The other position taken by some on the left has been to say "Defend Afghanistan against Imperialist Attack." The Spartacist League and the International Bolshevik Tendency have quite rightly criticized other leftist groups for their back- handed support of the CIA-backed Mujahadeen fighters in the 80's, who today include both sections of the Taliban and the Northern Alliance. Ironically, in the name of a curious "anti-imperialism" they have switched sides in the conflict; even though few groups have been willing to call the Taliban "anti- imperialist" who can deny they were fighting an imperialist power?

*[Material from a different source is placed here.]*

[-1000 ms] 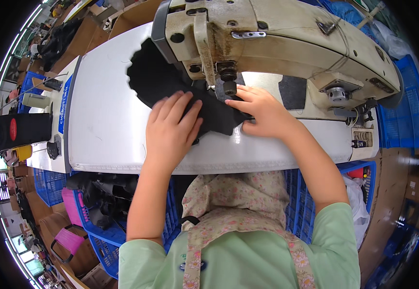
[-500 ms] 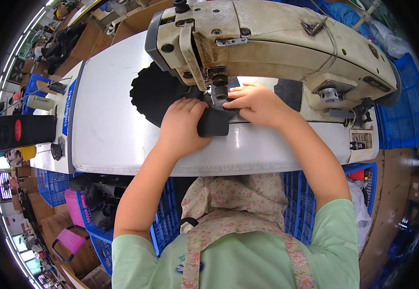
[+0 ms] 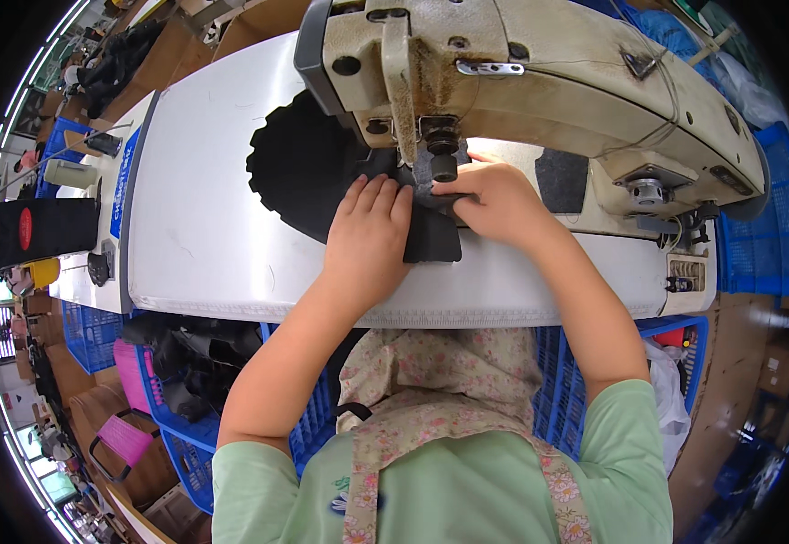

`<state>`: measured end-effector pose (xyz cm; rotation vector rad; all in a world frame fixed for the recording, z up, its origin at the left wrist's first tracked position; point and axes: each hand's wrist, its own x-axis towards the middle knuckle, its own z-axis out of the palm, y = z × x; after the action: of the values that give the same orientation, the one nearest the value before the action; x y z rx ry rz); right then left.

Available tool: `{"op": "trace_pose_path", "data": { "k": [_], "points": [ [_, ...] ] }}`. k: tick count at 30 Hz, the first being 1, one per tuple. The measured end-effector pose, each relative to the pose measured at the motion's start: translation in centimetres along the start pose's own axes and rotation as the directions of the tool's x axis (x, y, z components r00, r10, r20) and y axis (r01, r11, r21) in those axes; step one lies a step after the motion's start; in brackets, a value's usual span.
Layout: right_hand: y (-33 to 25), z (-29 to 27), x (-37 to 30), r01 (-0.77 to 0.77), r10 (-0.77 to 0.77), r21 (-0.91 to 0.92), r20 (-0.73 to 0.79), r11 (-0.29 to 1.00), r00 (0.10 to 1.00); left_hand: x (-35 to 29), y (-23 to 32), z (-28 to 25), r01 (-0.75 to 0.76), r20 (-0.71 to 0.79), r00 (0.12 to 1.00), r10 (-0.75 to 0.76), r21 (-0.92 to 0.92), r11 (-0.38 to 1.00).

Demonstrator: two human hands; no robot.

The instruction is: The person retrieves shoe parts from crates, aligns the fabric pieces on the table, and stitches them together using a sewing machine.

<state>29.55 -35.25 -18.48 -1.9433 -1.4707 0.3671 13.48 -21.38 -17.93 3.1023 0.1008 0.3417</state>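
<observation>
A black piece of sheet material with a notched, rounded edge [image 3: 299, 168] lies on the white bed of the sewing machine [image 3: 562, 63]. Part of it passes beneath the presser area below the machine's head, and a flap sticks out toward me. My left hand [image 3: 372, 238] rests flat on this piece, fingers stretched out and pointing at the needle area. On the other side of the needle, my right hand [image 3: 501, 201] pinches the material's edge between thumb and forefinger; its other fingers are partly hidden. The machine head covers the needle tip.
A dark grey piece [image 3: 560, 181] lies under the machine arm. Blue crates [image 3: 313, 426] stand below the table's front edge, one holding black pieces [image 3: 199, 358]. A control box [image 3: 36, 234] sits left of the table, and another blue crate [image 3: 762, 227] stands at the right.
The view has shifted, so the machine looks larger and further right. My left hand has straightened its fingers on the black piece, and the near flap has turned slightly to the right.
</observation>
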Motion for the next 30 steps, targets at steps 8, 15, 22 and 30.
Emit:
{"op": "trace_pose_path", "data": {
  "k": [8, 15, 22, 30],
  "points": [
    [-1.2, 2.5, -1.1, 0.091, -0.120, -0.145, -0.208, 0.985, 0.971, -0.4, -2.4, -0.3, -0.102, 0.025, 0.994, 0.102, -0.014, 0.995],
    [-2.1, 3.8, -1.4, 0.067, -0.122, -0.217, -0.250, 0.974, 0.960, -0.4, -4.0, -0.5, -0.190, 0.032, 0.981, 0.192, -0.047, 0.981],
    [-2.5, 4.2, -1.4, 0.062, -0.123, -0.235, -0.254, 0.970, 0.959, -0.3, -4.8, -0.7, -0.222, 0.023, 0.974, 0.224, -0.064, 0.973],
    [-2.8, 4.4, -1.4, 0.055, -0.121, -0.243, -0.262, 0.968, 0.957, -0.2, -5.3, -0.6, -0.252, 0.008, 0.967, 0.253, -0.061, 0.966]
  ]
}}
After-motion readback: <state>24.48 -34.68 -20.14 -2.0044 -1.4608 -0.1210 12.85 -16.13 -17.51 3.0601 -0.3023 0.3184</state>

Despite the apparent difference between these two positions they are in reality merely a reflection of the same world view A re-division of the world according to a new imperialist balance of power. Yet capital is not a system that plays favourites. Capitalism is a global system. It will not alter the balance of forces to support larger or smaller imperialist powers. Yesterday's "anti- imperialist nations" are today's exploiters, breakers of strikes, and corrupt dictatorships.

Global exploitation, crisis and war are not unpleasant features of capitalism that can be removed by electing different officials, by supporting different policies or by choosing sides in wars. These are features of capitalism and can only be ended by uprooting the system itself. Since September 11, much of the world has argued everything has changed; unfortunately, this is not true. Everything is still the same. And only by making that change can there be hope for the future.